The main Wedgwood motifs in jasperware, and the other dry-bodied stonewares, were decorative designs that were highly influenced by the ancient cultures being studied and rediscovered at that time, especially as Great Britain was expanding its empire. Many motifs were taken from ancient mythologies: Roman, Greek and Egyptian. Meanwhile, archaeological fever caught the imagination of many artists. Nothing could have been more suitable to satisfy this huge business demand than to produce replicas of ancient artefacts. From 1787 to 1794 Wedgwood even ran a studio in Rome, where young Neoclassical artists were in abundance, producing wax models for reliefs, often to designs sent from England. The most famous design is Wedgwood's copy of the Portland Vase, a famous Roman vase now in the British Museum, which was lent to Wedgwood to copy.

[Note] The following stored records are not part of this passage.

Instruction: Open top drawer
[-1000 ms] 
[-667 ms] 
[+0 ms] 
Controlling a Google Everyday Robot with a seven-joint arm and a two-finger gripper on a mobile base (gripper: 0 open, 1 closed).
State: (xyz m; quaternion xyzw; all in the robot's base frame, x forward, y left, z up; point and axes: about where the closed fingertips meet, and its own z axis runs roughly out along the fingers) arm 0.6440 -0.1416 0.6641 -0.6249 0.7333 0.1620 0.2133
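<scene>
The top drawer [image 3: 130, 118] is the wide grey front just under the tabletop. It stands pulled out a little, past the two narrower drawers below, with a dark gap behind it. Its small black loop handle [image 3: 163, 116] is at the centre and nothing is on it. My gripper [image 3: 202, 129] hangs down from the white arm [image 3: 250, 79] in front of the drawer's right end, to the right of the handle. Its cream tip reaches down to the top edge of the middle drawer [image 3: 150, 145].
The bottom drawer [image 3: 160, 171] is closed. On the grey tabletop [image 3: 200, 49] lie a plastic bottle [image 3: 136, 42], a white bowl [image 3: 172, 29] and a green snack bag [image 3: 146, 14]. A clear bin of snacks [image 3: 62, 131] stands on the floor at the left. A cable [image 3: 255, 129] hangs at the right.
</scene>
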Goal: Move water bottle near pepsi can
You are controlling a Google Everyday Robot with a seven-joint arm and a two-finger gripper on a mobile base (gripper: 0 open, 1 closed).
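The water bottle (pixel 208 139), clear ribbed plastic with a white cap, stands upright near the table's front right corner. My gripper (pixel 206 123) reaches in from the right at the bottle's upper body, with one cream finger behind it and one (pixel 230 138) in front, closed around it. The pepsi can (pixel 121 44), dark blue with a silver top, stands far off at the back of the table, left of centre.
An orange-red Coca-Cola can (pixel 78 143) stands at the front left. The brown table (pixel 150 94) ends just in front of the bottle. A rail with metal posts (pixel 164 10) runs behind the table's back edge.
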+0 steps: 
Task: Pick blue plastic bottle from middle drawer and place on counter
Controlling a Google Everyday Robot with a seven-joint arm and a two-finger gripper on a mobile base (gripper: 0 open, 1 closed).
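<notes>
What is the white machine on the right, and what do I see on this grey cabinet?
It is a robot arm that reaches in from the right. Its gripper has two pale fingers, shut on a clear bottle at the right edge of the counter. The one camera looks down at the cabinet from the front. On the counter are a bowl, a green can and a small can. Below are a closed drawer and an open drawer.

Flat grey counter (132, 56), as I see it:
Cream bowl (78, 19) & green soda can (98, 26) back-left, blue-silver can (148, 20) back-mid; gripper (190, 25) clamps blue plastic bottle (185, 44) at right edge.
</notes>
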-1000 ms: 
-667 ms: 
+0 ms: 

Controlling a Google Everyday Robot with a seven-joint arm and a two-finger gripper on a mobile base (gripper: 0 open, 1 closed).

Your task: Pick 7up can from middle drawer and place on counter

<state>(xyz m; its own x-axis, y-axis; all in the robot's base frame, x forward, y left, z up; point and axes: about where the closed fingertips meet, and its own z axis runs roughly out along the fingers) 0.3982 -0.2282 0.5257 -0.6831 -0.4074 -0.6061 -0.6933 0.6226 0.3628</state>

===Other dry-bodied stonewares===
Wedgwood developed other dry-bodied stonewares, meaning that they were sold unglazed. The first of these was what he called "basaltes", now more often "black basalt ware" or just basalt ware, perfected by 1769. This was a tough body in solid black, much used for classical revival styles. Wedgwood developed an attractive reddish stoneware he called rosso antico ("ancient red") This was often combined with black basalt. This was followed by caneware or bamboo ware, the same colour as bamboo and often modelled to look as though objects were made of the plant; first introduced in 1770, but mostly used between 1785 and 1810.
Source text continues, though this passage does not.